AVAILABLE DATA.

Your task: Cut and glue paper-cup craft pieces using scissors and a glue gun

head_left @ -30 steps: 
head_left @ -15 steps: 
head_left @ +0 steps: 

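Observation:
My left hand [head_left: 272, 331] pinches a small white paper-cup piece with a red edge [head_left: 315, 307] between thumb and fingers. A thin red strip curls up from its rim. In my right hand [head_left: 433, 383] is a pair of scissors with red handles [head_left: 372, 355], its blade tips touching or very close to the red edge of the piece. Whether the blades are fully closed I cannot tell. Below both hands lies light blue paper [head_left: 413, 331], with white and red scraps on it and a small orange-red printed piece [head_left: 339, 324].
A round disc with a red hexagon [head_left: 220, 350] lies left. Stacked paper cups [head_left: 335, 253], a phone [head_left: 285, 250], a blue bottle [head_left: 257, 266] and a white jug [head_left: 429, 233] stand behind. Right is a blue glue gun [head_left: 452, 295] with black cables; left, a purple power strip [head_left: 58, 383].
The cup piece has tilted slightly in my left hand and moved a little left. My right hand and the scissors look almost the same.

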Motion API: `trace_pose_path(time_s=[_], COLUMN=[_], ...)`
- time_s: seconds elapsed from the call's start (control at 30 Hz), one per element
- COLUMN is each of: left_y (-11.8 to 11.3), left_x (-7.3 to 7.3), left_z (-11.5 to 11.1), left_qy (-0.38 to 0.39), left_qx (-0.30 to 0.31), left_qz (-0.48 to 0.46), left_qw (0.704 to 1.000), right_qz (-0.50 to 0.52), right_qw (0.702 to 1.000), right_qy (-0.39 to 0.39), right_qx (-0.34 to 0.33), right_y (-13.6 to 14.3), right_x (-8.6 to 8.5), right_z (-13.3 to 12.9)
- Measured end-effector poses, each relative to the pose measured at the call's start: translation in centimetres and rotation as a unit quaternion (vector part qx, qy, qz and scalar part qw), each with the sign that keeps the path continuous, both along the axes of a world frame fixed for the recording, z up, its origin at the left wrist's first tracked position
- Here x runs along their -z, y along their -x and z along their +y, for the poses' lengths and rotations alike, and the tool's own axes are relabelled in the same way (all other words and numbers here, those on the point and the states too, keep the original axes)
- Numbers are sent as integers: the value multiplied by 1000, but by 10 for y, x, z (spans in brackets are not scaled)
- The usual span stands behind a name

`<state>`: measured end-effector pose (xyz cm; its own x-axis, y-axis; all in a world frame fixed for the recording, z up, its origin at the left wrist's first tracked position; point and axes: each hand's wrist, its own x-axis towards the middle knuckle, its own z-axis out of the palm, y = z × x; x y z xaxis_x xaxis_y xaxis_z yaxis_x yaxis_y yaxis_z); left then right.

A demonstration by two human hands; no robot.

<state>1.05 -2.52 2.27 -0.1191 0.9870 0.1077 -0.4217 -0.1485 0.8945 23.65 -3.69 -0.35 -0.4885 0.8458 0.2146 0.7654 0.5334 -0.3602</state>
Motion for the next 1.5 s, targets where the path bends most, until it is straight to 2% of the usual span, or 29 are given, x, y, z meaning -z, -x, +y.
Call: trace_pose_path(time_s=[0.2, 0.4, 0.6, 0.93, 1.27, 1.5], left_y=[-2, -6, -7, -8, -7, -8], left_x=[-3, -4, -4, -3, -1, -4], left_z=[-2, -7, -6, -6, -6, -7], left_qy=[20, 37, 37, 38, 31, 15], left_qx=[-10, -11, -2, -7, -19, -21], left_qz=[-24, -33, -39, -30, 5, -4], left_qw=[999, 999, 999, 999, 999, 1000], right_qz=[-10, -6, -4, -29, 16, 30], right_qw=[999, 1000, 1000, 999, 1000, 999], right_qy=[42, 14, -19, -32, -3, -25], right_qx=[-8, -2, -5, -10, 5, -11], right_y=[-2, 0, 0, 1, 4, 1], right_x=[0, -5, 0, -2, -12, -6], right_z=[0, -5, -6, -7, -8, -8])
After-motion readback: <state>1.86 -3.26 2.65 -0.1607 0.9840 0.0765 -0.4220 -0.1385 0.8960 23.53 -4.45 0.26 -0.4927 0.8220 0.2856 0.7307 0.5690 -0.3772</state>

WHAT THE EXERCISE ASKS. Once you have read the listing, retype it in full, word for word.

EXERCISE SOLUTION.
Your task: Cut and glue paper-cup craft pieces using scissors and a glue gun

head_left @ -30 steps: 
head_left @ -15 steps: 
head_left @ +0 steps: 

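Observation:
My left hand [head_left: 272, 331] pinches a small white paper-cup piece with a red edge [head_left: 315, 307] between thumb and fingers. A thin red strip curls up from its rim. In my right hand [head_left: 433, 383] is a pair of scissors with red handles [head_left: 372, 355], its blade tips touching or very close to the red edge of the piece. Whether the blades are fully closed I cannot tell. Below both hands lies light blue paper [head_left: 413, 331], with white and red scraps on it and a small orange-red printed piece [head_left: 339, 324].
A round disc with a red hexagon [head_left: 220, 350] lies left. Stacked paper cups [head_left: 335, 253], a phone [head_left: 285, 250], a blue bottle [head_left: 257, 266] and a white jug [head_left: 429, 233] stand behind. Right is a blue glue gun [head_left: 452, 295] with black cables; left, a purple power strip [head_left: 58, 383].
The cup piece has tilted slightly in my left hand and moved a little left. My right hand and the scissors look almost the same.
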
Motion API: `trace_pose_path(time_s=[_], COLUMN=[_], ...)`
- time_s: seconds elapsed from the call's start (control at 30 Hz), one per element
- COLUMN is each of: left_y (-11.8 to 11.3), left_x (-7.3 to 7.3), left_z (-11.5 to 11.1), left_qy (-0.38 to 0.39), left_qx (-0.30 to 0.31), left_qz (-0.48 to 0.46), left_qw (0.704 to 1.000), right_qz (-0.50 to 0.52), right_qw (0.702 to 1.000), right_qy (-0.39 to 0.39), right_qx (-0.34 to 0.33), right_y (-13.6 to 14.3), right_x (-8.6 to 8.5), right_z (-13.3 to 12.9)
- Measured end-effector poses, each relative to the pose measured at the call's start: translation in centimetres and rotation as a unit quaternion (vector part qx, qy, qz and scalar part qw), each with the sign that keeps the path continuous, both along the axes of a world frame fixed for the recording, z up, its origin at the left wrist's first tracked position
- Here x runs along their -z, y along their -x and z along their +y, for the poses' lengths and rotations alike, and the tool's own axes are relabelled in the same way (all other words and numbers here, those on the point and the states too, keep the original axes)
- Numbers are sent as integers: the value multiplied by 1000, but by 10 for y, x, z (spans in brackets are not scaled)
- The usual span stands behind a name

`<state>`: measured end-effector pose (xyz cm; its own x-axis, y-axis; all in a world frame fixed for the recording, z up, its origin at the left wrist's first tracked position; point and axes: each hand's wrist, its own x-axis towards the middle knuckle, its own z-axis out of the palm, y = z × x; x y z xaxis_x xaxis_y xaxis_z yaxis_x yaxis_y yaxis_z); left then right.

A demonstration by two human hands; no robot.

<state>1.05 -2.52 2.27 -0.1191 0.9870 0.1077 -0.4217 -0.1485 0.8945 23.65 -3.69 -0.35 -0.4885 0.8458 0.2146 0.7654 0.5334 -0.3602</state>
Motion for the next 1.5 s, targets where the path bends most, until it is straight to 2% of the usual span, or 29 are given, x, y, z meaning -z, -x, +y.
Call: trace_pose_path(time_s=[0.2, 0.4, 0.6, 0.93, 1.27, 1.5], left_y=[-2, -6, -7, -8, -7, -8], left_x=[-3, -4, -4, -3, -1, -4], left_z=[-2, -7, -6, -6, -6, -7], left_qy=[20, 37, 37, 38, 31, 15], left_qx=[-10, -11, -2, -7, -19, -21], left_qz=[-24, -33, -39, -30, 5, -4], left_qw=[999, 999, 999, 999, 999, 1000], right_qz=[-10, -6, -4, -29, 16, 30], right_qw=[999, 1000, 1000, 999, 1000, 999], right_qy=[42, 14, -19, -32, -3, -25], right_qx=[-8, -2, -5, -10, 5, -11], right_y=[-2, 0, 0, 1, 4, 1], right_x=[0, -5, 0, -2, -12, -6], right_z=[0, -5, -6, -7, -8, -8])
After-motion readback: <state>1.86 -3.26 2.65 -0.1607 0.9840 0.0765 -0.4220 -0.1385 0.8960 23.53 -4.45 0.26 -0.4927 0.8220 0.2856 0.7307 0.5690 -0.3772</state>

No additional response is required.